Please repeat the data shown below, word for word.

-- Record set follows --

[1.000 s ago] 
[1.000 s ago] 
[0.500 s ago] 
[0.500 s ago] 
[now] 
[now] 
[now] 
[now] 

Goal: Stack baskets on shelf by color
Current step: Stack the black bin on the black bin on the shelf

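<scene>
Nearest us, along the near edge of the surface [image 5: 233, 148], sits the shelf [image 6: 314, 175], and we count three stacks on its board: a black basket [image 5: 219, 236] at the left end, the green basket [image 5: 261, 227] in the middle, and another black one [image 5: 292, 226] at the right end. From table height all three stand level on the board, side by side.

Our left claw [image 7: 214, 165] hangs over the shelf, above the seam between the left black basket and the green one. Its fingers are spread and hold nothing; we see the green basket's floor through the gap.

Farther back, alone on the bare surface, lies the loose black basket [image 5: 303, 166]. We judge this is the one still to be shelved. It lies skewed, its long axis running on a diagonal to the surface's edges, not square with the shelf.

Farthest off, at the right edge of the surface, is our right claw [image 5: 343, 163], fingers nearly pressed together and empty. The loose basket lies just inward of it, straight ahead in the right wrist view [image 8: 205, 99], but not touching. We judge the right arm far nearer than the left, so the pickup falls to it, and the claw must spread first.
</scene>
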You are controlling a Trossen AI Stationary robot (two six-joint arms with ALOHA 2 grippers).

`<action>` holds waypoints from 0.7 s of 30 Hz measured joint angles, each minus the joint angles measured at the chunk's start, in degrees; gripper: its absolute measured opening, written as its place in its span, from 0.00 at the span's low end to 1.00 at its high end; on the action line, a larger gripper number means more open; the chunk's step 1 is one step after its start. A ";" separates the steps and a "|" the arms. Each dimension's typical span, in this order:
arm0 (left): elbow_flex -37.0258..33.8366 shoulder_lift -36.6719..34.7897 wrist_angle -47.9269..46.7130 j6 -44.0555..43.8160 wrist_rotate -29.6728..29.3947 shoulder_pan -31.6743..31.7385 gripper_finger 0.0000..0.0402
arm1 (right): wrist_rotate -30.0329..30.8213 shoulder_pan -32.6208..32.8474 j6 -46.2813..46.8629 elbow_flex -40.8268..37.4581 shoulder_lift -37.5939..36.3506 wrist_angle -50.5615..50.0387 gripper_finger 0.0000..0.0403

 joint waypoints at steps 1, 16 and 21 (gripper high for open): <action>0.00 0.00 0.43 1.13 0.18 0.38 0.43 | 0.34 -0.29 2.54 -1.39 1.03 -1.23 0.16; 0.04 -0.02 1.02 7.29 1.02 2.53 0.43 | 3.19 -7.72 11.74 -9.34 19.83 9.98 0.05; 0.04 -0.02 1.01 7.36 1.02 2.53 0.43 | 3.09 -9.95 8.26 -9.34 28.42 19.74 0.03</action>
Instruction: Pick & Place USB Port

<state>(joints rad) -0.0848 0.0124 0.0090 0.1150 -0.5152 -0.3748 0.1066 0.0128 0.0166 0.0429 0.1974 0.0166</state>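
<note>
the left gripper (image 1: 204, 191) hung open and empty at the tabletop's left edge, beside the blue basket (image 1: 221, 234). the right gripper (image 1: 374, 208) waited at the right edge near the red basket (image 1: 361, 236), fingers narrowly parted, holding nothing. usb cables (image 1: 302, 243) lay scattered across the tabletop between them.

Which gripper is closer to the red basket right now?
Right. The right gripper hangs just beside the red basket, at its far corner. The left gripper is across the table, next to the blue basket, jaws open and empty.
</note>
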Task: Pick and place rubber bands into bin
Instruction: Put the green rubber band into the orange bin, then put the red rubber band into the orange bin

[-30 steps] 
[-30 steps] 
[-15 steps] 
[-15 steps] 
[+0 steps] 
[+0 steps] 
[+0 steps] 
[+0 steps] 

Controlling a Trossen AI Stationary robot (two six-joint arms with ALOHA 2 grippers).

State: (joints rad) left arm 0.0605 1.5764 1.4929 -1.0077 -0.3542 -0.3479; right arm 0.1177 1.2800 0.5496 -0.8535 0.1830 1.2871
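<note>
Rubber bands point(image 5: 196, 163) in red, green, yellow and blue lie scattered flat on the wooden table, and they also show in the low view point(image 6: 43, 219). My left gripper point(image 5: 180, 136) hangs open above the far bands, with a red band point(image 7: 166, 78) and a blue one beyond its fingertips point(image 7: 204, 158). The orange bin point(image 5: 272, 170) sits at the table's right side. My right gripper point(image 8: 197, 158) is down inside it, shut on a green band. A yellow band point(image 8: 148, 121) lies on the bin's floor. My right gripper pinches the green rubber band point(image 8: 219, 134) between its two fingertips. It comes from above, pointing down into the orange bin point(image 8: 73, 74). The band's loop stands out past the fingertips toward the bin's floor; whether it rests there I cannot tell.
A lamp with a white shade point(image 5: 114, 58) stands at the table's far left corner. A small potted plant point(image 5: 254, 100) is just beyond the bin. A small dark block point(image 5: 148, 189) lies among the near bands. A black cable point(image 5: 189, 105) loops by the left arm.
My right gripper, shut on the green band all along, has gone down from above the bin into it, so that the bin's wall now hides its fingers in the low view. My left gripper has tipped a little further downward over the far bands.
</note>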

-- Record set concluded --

§ **Answer area**
[1.000 s ago] 
[1.000 s ago] 
[0.500 s ago] 
[0.500 s ago] 
[now] 
[now] 
[now] 
[now] 

Goal: Stack baskets on shelf by color
Current step: Stack the black bin on the black bin on the shelf

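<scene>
Nearest us, along the near edge of the surface [image 5: 233, 148], sits the shelf [image 6: 314, 175], and we count three stacks on its board: a black basket [image 5: 219, 236] at the left end, the green basket [image 5: 261, 227] in the middle, and another black one [image 5: 292, 226] at the right end. From table height all three stand level on the board, side by side.

Our left claw [image 7: 214, 165] hangs over the shelf, above the seam between the left black basket and the green one. Its fingers are spread and hold nothing; we see the green basket's floor through the gap.

Farther back, alone on the bare surface, lies the loose black basket [image 5: 303, 166]. We judge this is the one still to be shelved. It lies skewed, its long axis running on a diagonal to the surface's edges, not square with the shelf.

Farthest off, at the right edge of the surface, is our right claw [image 5: 343, 163], fingers nearly pressed together and empty. The loose basket lies just inward of it, straight ahead in the right wrist view [image 8: 205, 99], but not touching. We judge the right arm far nearer than the left, so the pickup falls to it, and the claw must spread first.
</scene>
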You are controlling a Trossen AI Stationary robot (two six-joint arms with ALOHA 2 grippers).

`<action>` holds waypoints from 0.7 s of 30 Hz measured joint angles, each minus the joint angles measured at the chunk's start, in degrees; gripper: its absolute measured opening, written as its place in its span, from 0.00 at the span's low end to 1.00 at its high end; on the action line, a larger gripper number means more open; the chunk's step 1 is one step after its start. A ";" separates the steps and a "|" the arms. Each dimension's typical span, in this order:
arm0 (left): elbow_flex -37.0258..33.8366 shoulder_lift -36.6719..34.7897 wrist_angle -47.9269..46.7130 j6 -44.0555..43.8160 wrist_rotate -29.6728..29.3947 shoulder_pan -31.6743..31.7385 gripper_finger 0.0000..0.0402
arm1 (right): wrist_rotate -30.0329..30.8213 shoulder_pan -32.6208..32.8474 j6 -46.2813..46.8629 elbow_flex -40.8268..37.4581 shoulder_lift -37.5939..36.3506 wrist_angle -50.5615..50.0387 gripper_finger 0.0000..0.0403

 joint waypoints at steps 1, 16 and 21 (gripper high for open): <action>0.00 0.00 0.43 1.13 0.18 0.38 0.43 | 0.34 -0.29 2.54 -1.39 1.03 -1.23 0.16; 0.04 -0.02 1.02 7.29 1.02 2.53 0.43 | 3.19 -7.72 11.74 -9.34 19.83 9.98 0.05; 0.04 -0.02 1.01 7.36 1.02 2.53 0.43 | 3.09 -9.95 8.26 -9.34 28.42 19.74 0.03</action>
Instruction: Pick & Place USB Port

<state>(joints rad) -0.0848 0.0124 0.0090 0.1150 -0.5152 -0.3748 0.1066 0.0128 0.0166 0.0429 0.1974 0.0166</state>
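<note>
the left gripper (image 1: 204, 191) hung open and empty at the tabletop's left edge, beside the blue basket (image 1: 221, 234). the right gripper (image 1: 374, 208) waited at the right edge near the red basket (image 1: 361, 236), fingers narrowly parted, holding nothing. usb cables (image 1: 302, 243) lay scattered across the tabletop between them.

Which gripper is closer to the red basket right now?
Right. The right gripper hangs just beside the red basket, at its far corner. The left gripper is across the table, next to the blue basket, jaws open and empty.
</note>
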Task: Pick and place rubber bands into bin
Instruction: Put the green rubber band into the orange bin, then put the red rubber band into the orange bin

[-30 steps] 
[-30 steps] 
[-15 steps] 
[-15 steps] 
[+0 steps] 
[+0 steps] 
[+0 steps] 
[+0 steps] 

Controlling a Trossen AI Stationary robot (two six-joint arms with ALOHA 2 grippers).

State: (joints rad) left arm 0.0605 1.5764 1.4929 -1.0077 -0.3542 -0.3479; right arm 0.1177 1.2800 0.5496 -0.8535 0.1830 1.2871
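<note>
Rubber bands point(image 5: 196, 163) in red, green, yellow and blue lie scattered flat on the wooden table, and they also show in the low view point(image 6: 43, 219). My left gripper point(image 5: 180, 136) hangs open above the far bands, with a red band point(image 7: 166, 78) and a blue one beyond its fingertips point(image 7: 204, 158). The orange bin point(image 5: 272, 170) sits at the table's right side. My right gripper point(image 8: 197, 158) is down inside it, shut on a green band. A yellow band point(image 8: 148, 121) lies on the bin's floor. My right gripper pinches the green rubber band point(image 8: 219, 134) between its two fingertips. It comes from above, pointing down into the orange bin point(image 8: 73, 74). The band's loop stands out past the fingertips toward the bin's floor; whether it rests there I cannot tell.
A lamp with a white shade point(image 5: 114, 58) stands at the table's far left corner. A small potted plant point(image 5: 254, 100) is just beyond the bin. A small dark block point(image 5: 148, 189) lies among the near bands. A black cable point(image 5: 189, 105) loops by the left arm.
My right gripper, shut on the green band all along, has gone down from above the bin into it, so that the bin's wall now hides its fingers in the low view. My left gripper has tipped a little further downward over the far bands.
</note>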

The exercise is now complete.